**Your goal**
Output only the lines below from the one containing "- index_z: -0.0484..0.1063" to the one containing "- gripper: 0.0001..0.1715", exactly as written, both ends kept.

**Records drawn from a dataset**
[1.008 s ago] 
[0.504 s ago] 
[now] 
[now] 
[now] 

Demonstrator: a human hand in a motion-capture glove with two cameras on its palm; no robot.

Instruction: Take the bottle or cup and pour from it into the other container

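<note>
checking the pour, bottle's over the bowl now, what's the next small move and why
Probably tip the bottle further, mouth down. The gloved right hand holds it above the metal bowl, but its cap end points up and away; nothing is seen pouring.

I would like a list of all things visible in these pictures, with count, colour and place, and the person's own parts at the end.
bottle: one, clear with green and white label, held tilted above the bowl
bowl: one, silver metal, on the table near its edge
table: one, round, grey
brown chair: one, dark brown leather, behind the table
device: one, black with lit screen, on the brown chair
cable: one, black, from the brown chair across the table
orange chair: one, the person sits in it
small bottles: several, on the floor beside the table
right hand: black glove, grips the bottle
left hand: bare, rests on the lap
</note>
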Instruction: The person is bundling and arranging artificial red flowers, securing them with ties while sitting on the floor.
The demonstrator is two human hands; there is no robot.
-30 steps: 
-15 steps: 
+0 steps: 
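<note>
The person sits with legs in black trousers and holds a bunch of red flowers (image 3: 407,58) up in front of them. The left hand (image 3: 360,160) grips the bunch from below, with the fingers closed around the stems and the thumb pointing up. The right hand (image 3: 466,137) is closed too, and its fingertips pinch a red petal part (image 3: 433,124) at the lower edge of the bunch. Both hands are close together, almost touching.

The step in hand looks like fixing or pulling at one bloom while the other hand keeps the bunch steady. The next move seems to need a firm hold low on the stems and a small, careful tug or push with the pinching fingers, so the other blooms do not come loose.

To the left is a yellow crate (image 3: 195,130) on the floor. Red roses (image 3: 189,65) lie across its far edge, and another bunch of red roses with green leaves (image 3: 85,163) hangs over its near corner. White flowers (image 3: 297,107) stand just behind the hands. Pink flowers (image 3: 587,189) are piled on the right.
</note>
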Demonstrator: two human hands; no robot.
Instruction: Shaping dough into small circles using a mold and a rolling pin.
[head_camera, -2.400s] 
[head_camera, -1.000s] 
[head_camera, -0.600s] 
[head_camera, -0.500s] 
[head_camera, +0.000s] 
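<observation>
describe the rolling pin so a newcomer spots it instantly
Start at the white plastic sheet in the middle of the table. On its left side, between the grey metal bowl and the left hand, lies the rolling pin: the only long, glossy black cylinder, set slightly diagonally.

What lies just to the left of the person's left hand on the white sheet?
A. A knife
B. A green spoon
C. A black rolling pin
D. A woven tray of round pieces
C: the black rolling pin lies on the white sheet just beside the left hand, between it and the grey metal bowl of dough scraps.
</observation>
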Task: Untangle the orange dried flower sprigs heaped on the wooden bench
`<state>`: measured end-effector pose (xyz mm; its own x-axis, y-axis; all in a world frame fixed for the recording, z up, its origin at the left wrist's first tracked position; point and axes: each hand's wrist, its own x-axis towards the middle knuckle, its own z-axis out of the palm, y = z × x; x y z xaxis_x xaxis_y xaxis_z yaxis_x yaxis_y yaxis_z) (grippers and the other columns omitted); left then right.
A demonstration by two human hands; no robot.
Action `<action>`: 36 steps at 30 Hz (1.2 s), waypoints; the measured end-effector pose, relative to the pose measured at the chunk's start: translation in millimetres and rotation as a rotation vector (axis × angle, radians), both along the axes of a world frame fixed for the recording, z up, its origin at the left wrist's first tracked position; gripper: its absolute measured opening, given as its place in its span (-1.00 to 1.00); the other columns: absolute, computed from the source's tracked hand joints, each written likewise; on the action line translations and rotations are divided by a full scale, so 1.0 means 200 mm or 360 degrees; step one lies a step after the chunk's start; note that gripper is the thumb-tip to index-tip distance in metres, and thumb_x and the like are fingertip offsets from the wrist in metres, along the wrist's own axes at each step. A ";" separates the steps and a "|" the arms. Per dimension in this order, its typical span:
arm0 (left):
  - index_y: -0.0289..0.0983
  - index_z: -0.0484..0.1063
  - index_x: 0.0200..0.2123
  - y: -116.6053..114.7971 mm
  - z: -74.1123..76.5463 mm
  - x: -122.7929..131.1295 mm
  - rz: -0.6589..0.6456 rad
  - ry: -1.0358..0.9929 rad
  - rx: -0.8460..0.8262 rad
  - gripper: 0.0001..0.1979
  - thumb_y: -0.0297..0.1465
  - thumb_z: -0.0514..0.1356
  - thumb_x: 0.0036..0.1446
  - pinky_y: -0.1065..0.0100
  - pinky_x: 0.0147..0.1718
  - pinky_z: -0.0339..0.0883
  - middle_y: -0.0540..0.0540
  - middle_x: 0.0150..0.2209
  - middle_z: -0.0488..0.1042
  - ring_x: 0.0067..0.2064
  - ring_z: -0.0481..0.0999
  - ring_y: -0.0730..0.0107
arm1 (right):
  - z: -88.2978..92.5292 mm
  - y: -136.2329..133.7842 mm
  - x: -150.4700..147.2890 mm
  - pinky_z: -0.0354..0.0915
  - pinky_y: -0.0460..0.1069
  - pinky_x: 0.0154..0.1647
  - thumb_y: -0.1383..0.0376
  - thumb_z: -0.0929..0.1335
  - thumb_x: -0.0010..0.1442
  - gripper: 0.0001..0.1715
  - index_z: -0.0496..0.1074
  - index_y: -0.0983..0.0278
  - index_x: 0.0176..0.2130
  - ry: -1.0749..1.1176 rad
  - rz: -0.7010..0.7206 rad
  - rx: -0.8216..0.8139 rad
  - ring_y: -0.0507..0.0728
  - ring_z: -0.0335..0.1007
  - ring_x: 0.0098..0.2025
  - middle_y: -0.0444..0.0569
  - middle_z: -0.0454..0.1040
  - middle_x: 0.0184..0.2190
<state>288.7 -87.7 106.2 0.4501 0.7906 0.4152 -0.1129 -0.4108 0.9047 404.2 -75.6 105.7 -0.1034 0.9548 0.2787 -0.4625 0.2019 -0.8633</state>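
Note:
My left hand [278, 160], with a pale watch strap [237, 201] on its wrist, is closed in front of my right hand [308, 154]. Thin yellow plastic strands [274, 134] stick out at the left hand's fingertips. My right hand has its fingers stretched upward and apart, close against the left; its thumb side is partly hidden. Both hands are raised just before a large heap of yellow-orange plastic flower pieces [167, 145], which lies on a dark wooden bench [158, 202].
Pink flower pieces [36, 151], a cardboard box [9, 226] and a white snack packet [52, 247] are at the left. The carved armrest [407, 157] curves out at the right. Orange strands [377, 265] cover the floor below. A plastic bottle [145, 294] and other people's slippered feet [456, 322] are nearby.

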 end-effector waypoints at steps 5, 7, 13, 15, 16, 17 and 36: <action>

**Result for this exercise**
  - index_z: -0.0484..0.1063
  - index_x: 0.0200..0.2123
  - y: -116.6053..114.7971 mm
  - z: -74.1123..76.5463 mm
  - x: -122.7929..131.1295 mm
  - rz: -0.6589..0.6456 rad
  - ry: -1.0358..0.9929 rad
  - rx: -0.8460..0.8262 rad
  - gripper: 0.0001..0.1979
  - thumb_y: -0.0297..0.1465
  - thumb_z: -0.0514..0.1356
  - thumb_x: 0.0036..0.1446
  - pinky_y: -0.1065..0.0100
  - pinky_x: 0.0147..0.1718
  - pinky_z: -0.0339..0.0883
  - middle_y: -0.0540..0.0540
  - middle_x: 0.0150..0.2209
  - middle_z: -0.0488..0.1042
  - ring_x: 0.0067..0.2064
  - ring_z: -0.0481..0.0999
  - ring_y: -0.0730..0.0107
arm1 (right):
  - z: -88.2978..92.5292 mm
  - y: -136.2329..133.7842 mm
  - x: -150.4700..147.2890 mm
  - pinky_z: -0.0354..0.0915
  - pinky_y: -0.0460..0.1069
  - pinky_x: 0.0154..0.1647
  - thumb_y: -0.1383..0.0376
  - thumb_z: -0.0929..0.1335
  - thumb_x: -0.0010..0.1442
  - gripper: 0.0001..0.1715

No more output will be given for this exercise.